Trends Cardiovasc Med. 2013 Jan;23(1):5-8. doi: 10.1016/j.tcm.2012.08.003. Epub 2012 Aug 31.
Alternative splicing is a posttranscriptional mechanism that can substantially change the pattern of gene expression. Up to 95% of human genes have multiexon alternative spliced forms, suggesting that alternative splicing is one of the most significant components of the functional complexity of the human genome. Nevertheless, alternative splicing regulation has received comparatively little attention in the study of cardiac diseases. When investigating SCN5A splicing abnormalities in heart failure (HF), we found that 47 of 181 known splicing regulators were upregulated in HF compared to controls, which indicates that splicing regulation may play a key role in HF. Our results show that angiotensin II and hypoxia, signals common to HF, result in increased LUC7L3 and RBM25 splicing regulators, increased binding of RBM25 to SCN5A mRNA, increased SCN5A splice variant abundances, decreased full-length SCN5A mRNA and protein, and decreased Na(+) current. These observations may shed light on a mechanism whereby cardiac function and arrhythmic risk are associated and allow for refined predictions of which patients may be at highest arrhythmic risk or suffer from Na(+) channel blocking anti-arrhythmic drug complications.
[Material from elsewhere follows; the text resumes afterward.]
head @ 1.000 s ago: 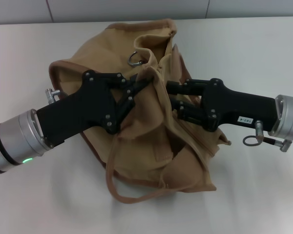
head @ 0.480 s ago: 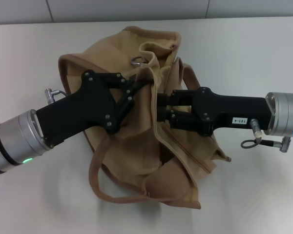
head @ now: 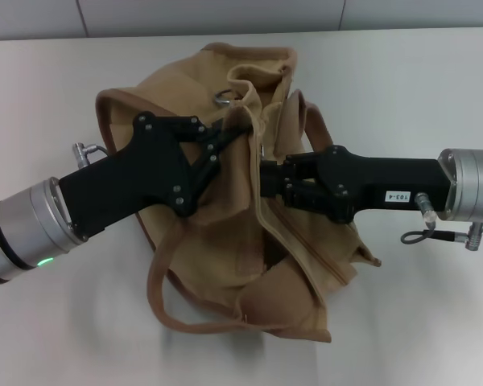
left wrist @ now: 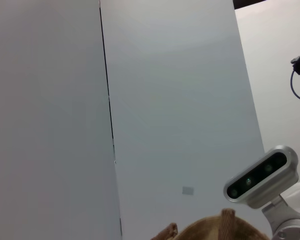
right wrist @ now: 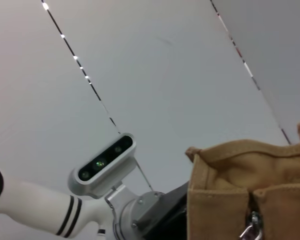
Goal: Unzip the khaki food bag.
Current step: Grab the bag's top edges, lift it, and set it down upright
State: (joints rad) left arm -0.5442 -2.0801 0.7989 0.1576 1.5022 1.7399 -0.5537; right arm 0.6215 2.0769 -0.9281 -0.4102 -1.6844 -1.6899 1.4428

选择性剪接是一种转录后机制,可以显著改变基因表达模式。多达 95%的人类基因具有多外显子的选择性剪接形式,这表明选择性剪接是人类基因组功能复杂性的最重要组成部分之一。然而,在心脏疾病的研究中,选择性剪接调控受到的关注相对较少。当我们在心力衰竭 (HF) 中研究 SCN5A 剪接异常时,发现与对照组相比,HF 中有 181 个已知剪接调控因子中的 47 个上调,这表明剪接调控可能在 HF 中发挥关键作用。我们的结果表明,血管紧张素 II 和缺氧,HF 常见的信号,导致 LUC7L3 和 RBM25 剪接调控因子增加,RBM25 与 SCN5A mRNA 的结合增加,SCN5A 剪接变异体丰度增加,全长 SCN5A mRNA 和蛋白减少,以及 Na(+)电流减少。这些观察结果可能揭示了一种机制,通过该机制,心脏功能和心律失常风险相关联,并允许更精细地预测哪些患者可能具有最高的心律失常风险或患有 Na(+)通道阻断抗心律失常药物并发症。